Aktualność
Karpiowe spostrzeżenia na gorąco
Po czerwcu i lipcu, chłodniejszych niż do tego przywykliśmy nastał całkiem upalny sierpień. A upały wpływają nie tylko na aktywność wędkarzy, ale przede wszystkim ryb. Swoje obserwacje na temat łowienia podczas sierpniowej gorączki przedstawi nam Paweł Michalak.

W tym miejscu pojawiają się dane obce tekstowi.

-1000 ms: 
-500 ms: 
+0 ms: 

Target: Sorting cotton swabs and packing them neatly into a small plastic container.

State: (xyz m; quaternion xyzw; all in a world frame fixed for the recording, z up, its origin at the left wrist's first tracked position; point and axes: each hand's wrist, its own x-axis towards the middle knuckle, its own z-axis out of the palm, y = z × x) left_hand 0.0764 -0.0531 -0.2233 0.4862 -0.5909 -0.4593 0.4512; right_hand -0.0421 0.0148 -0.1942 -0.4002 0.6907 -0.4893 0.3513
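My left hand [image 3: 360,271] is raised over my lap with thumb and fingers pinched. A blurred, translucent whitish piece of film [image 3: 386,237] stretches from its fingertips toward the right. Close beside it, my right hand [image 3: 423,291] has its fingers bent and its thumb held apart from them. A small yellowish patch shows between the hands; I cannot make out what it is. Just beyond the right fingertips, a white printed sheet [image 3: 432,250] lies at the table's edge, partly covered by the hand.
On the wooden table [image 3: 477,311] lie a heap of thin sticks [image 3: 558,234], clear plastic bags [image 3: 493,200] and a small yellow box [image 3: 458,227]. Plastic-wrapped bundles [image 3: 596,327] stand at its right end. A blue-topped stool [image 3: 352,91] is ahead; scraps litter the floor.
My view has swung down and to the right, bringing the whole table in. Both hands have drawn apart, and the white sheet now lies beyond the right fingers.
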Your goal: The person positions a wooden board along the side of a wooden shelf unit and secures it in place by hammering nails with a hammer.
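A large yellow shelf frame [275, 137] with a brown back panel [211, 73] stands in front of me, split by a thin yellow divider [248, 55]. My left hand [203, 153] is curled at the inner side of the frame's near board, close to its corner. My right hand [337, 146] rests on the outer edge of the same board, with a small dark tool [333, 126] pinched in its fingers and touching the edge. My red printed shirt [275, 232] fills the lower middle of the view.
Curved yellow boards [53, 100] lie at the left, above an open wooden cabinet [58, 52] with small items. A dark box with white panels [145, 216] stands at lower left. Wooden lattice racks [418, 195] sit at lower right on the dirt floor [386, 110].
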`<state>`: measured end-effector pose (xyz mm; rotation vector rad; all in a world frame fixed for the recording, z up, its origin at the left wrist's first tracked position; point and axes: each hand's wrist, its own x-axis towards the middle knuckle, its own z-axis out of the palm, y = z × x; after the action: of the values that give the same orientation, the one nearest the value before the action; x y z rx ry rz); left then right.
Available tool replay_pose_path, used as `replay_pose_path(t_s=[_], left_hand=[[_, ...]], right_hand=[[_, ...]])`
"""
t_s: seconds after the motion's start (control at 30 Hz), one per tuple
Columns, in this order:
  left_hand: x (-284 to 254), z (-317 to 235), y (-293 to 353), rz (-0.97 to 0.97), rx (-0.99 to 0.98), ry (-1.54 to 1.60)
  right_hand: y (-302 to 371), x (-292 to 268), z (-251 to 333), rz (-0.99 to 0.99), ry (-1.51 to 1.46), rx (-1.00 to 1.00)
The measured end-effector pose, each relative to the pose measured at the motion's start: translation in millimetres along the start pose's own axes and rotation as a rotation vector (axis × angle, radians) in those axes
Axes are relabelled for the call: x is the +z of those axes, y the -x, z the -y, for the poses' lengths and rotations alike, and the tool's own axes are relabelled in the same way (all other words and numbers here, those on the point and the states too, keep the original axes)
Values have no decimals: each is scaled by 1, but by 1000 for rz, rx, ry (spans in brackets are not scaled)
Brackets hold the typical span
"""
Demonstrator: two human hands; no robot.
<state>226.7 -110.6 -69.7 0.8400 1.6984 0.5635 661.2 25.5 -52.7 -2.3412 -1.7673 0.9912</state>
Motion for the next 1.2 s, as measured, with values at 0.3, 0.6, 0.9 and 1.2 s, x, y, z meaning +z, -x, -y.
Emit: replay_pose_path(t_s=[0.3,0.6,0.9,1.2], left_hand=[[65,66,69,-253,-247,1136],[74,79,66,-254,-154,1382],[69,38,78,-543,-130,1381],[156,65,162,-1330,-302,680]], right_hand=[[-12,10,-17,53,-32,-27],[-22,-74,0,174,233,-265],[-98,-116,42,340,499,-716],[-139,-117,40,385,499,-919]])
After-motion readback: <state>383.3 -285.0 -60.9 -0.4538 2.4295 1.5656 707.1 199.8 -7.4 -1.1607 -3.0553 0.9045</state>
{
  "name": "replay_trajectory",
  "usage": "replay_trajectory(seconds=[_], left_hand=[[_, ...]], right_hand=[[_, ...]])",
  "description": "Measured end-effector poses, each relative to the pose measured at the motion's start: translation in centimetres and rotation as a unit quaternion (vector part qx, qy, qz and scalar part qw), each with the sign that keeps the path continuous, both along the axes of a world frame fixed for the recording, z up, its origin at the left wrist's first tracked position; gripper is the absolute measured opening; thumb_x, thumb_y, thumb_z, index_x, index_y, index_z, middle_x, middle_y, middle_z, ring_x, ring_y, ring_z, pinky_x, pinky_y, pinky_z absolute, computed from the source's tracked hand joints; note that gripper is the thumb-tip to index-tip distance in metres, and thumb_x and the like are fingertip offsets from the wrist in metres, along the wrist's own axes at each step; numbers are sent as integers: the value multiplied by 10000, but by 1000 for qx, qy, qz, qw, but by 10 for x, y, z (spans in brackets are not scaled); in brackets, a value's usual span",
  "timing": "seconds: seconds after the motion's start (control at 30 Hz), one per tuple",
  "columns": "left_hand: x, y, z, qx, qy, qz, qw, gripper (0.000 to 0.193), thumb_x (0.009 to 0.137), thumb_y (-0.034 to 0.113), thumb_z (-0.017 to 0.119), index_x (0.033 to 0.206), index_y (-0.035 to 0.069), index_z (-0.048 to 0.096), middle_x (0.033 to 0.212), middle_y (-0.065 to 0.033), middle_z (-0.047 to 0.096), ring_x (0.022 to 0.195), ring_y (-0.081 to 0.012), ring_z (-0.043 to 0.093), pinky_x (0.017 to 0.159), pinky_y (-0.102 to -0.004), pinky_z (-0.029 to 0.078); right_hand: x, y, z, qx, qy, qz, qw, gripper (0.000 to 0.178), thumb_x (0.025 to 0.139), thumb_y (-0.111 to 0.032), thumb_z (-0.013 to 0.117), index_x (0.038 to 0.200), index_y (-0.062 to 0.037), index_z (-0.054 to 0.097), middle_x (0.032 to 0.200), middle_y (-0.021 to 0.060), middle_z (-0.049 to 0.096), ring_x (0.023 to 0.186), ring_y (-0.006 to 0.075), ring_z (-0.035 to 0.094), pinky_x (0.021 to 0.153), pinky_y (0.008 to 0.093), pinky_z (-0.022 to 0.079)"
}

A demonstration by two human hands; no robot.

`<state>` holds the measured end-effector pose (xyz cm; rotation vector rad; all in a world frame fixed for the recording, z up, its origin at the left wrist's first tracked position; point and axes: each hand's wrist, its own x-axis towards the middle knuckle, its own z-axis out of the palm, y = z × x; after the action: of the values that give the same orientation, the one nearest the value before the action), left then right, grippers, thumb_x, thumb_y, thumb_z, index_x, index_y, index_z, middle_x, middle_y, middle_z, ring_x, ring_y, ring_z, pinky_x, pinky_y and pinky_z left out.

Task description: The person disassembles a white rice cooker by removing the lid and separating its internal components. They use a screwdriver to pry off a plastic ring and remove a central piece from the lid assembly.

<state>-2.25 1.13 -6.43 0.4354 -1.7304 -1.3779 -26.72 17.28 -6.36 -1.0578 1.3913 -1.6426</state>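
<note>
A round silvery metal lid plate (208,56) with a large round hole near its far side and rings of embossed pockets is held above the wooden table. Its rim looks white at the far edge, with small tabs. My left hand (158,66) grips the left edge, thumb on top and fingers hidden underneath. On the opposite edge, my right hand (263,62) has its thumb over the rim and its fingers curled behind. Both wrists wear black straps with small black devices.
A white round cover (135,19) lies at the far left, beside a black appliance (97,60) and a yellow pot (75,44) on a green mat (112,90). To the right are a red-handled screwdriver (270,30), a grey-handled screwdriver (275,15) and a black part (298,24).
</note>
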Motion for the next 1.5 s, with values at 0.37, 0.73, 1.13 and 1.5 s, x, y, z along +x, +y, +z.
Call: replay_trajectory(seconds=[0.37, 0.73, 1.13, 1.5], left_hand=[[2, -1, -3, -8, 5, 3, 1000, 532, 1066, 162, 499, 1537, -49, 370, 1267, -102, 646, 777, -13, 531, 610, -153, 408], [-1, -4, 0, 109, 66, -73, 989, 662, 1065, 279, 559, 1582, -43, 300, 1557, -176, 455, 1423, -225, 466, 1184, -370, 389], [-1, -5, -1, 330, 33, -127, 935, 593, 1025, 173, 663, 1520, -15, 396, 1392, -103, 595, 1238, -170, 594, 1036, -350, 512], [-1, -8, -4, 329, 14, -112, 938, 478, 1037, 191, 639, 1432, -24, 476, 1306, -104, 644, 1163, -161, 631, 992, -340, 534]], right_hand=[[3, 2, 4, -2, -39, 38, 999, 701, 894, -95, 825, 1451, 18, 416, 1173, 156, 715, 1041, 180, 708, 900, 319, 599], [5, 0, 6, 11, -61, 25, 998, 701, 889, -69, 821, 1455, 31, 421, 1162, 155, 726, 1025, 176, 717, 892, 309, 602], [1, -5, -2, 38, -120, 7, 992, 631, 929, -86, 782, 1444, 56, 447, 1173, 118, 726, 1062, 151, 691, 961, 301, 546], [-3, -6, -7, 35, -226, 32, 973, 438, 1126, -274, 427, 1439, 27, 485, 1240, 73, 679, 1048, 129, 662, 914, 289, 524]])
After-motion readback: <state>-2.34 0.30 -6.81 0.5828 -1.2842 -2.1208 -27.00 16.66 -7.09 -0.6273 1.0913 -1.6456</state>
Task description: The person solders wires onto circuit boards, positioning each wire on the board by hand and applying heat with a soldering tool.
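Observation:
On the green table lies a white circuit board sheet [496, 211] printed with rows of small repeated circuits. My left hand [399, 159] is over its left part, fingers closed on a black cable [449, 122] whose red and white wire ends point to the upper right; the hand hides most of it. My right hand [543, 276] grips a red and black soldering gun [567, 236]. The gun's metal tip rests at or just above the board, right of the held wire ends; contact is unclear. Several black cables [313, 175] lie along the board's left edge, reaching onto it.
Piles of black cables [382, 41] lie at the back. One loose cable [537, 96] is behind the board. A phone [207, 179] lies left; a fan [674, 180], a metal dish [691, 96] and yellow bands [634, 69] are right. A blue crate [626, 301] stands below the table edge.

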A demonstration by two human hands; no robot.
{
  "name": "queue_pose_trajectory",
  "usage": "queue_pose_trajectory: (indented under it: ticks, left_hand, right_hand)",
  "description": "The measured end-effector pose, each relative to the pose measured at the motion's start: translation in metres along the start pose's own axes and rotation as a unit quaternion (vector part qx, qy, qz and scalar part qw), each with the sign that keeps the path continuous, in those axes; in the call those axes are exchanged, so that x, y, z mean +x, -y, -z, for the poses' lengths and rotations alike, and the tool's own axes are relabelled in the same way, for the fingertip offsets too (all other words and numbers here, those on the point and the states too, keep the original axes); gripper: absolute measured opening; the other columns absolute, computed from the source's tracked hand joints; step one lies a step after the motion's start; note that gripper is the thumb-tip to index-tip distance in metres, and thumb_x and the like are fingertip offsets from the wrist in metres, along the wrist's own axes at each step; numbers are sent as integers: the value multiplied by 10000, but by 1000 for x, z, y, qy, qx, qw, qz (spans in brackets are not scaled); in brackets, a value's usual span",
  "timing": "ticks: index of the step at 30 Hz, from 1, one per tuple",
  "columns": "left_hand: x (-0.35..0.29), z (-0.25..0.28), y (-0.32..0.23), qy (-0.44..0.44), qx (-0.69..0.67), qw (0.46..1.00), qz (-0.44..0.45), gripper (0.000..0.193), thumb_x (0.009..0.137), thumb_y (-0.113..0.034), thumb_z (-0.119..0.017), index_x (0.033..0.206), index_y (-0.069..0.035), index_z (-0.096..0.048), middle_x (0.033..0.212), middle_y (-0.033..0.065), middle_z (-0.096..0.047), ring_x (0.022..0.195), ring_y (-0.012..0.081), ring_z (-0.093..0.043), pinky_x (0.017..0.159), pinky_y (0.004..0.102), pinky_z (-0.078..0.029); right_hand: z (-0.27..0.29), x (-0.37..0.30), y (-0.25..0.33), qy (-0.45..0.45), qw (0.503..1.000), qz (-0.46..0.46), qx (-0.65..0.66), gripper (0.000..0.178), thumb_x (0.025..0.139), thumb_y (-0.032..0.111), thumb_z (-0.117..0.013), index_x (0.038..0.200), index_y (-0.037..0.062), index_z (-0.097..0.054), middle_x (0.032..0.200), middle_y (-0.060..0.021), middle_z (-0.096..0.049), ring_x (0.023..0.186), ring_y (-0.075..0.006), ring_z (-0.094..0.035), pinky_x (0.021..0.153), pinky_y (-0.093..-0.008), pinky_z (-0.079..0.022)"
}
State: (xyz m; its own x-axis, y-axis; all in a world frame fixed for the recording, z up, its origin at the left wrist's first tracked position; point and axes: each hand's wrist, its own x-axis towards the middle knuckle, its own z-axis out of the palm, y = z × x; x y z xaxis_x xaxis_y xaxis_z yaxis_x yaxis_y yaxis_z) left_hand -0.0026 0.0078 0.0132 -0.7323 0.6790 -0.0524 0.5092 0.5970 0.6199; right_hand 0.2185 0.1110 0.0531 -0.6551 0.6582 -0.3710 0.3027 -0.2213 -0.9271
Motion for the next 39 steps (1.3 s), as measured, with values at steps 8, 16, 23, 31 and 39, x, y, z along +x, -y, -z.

Chciałbym się z Wami podzielić moimi spostrzeżeniami w łowieniu karpi w sierpniowe upały. Odwiedziłem ostatnio pobliską mi wodę komercyjną. Większości wędkarzy zdaję się, że łowienie na takich zbiornikach to czysta rutyna - łowimy na wszystko i w każdym miejscu. Nic bardziej mylnego. Wszystkie moje sposoby czy to nęcenie w jednym punkcie, czy też próby łowienia z toni nie dały żadnego rezultatu. Karpie grupowały się przy powierzchni i nie chciały współpracować. Jedynym sposobem okazała się obserwacja wody. Spław w danym miejscu – od razu kładłem tam zestaw z jedną kuleczką tonącą i małym PVA, po czym z cobry dorzucałem oko 10 kuleczek na zestaw. Wszystkie ryby wyjeżdżały z zupełnie innych miejsc, nie było powtarzalności z miejsca, które były zanęcane.
Dziękujemy Pawłowi za ciekawe spostrzeżenia i fajne zdjęcia. Gratulujemy ładnego wyniku zrobionego w tym nie najłatwiejszym do łowienia czasie.